* WHAT TO PRODUCE *
In your answer, repeat each line of the data exactly.

* COLLECTED MATERIAL *
BEGIN
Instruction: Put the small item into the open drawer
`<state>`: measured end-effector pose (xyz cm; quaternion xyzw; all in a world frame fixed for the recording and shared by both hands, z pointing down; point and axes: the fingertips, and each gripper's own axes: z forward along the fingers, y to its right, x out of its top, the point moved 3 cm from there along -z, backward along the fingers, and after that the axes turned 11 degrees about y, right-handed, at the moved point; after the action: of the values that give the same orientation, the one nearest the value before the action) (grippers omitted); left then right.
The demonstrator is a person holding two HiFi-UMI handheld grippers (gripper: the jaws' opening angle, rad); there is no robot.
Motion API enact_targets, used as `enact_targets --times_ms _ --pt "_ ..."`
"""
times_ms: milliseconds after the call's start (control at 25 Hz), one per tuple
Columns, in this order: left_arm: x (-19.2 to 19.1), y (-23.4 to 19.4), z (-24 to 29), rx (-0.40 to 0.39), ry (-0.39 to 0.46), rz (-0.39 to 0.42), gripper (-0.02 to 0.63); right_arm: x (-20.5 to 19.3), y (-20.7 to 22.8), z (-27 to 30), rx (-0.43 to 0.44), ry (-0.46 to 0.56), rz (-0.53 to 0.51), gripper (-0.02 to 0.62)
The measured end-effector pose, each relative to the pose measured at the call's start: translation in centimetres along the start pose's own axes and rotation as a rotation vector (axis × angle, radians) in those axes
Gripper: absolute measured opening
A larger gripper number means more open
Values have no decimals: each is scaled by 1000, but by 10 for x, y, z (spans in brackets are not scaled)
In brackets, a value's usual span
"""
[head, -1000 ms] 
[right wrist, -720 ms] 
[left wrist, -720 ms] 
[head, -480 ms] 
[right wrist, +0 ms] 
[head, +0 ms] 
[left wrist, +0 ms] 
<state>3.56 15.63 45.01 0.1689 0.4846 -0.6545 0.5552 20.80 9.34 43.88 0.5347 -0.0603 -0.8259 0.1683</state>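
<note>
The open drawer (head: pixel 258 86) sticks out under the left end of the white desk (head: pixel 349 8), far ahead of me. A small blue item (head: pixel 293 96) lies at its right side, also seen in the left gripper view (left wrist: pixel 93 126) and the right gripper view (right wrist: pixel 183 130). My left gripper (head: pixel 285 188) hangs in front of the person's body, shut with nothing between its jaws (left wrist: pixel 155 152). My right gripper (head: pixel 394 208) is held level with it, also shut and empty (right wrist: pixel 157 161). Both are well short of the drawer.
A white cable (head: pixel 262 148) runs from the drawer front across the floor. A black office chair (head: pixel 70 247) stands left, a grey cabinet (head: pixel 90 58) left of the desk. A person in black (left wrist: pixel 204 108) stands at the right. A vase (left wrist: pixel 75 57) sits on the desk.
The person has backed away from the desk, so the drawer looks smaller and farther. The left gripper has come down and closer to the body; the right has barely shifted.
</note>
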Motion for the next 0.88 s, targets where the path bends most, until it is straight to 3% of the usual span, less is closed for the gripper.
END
* ANSWER FOR THE TASK *
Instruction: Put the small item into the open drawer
`<state>`: measured end-effector pose (xyz cm; quaternion xyzw; all in a world frame fixed for the recording and shared by both hands, z pointing down; point and axes: the fingertips, and each gripper's own axes: z forward along the fingers, y to its right, x out of its top, the point moved 3 cm from there along -z, backward along the fingers, and after that the axes turned 11 degrees about y, right-handed, at the moved point; after the action: of the values that give the same orientation, the one nearest the value before the action) (grippers omitted); left then right.
The demonstrator is a person holding two HiFi-UMI handheld grippers (gripper: the jaws' opening angle, rad); there is no robot.
Motion API enact_targets, used as `enact_targets --times_ms _ --pt "_ ..."`
"""
times_ms: milliseconds after the call's start (control at 25 Hz), one per tuple
Columns, in this order: left_arm: x (-19.2 to 19.1), y (-23.4 to 19.4), z (-24 to 29), rx (-0.40 to 0.39), ry (-0.39 to 0.46), rz (-0.39 to 0.42), gripper (-0.02 to 0.63); right_arm: x (-20.5 to 19.3), y (-20.7 to 22.8), z (-27 to 30), rx (-0.43 to 0.44), ry (-0.46 to 0.56), rz (-0.53 to 0.51), gripper (-0.02 to 0.62)
The measured end-effector pose, each relative to the pose measured at the call's start: translation in centimetres along the start pose's own axes and rotation as a rotation vector (axis × angle, radians) in those axes
Gripper: absolute measured opening
A larger gripper number means more open
Values have no decimals: each is scaled by 1000, but by 10 for x, y, z (spans in brackets are not scaled)
In brackets, a value's usual span
"""
[head, -1000 ms] 
[right wrist, -720 ms] 
[left wrist, -720 ms] 
[head, -480 ms] 
[right wrist, +0 ms] 
[head, +0 ms] 
[left wrist, +0 ms] 
<state>3.56 15.63 45.01 0.1689 0.4846 -0.6545 0.5552 20.80 9.34 43.88 0.5347 -0.0603 -0.8259 0.1683</state>
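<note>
The open drawer (head: pixel 258 86) sticks out under the left end of the white desk (head: pixel 349 8), far ahead of me. A small blue item (head: pixel 293 96) lies at its right side, also seen in the left gripper view (left wrist: pixel 93 126) and the right gripper view (right wrist: pixel 183 130). My left gripper (head: pixel 285 188) hangs in front of the person's body, shut with nothing between its jaws (left wrist: pixel 155 152). My right gripper (head: pixel 394 208) is held level with it, also shut and empty (right wrist: pixel 157 161). Both are well short of the drawer.
A white cable (head: pixel 262 148) runs from the drawer front across the floor. A black office chair (head: pixel 70 247) stands left, a grey cabinet (head: pixel 90 58) left of the desk. A person in black (left wrist: pixel 204 108) stands at the right. A vase (left wrist: pixel 75 57) sits on the desk.
The person has backed away from the desk, so the drawer looks smaller and farther. The left gripper has come down and closer to the body; the right has barely shifted.
</note>
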Motion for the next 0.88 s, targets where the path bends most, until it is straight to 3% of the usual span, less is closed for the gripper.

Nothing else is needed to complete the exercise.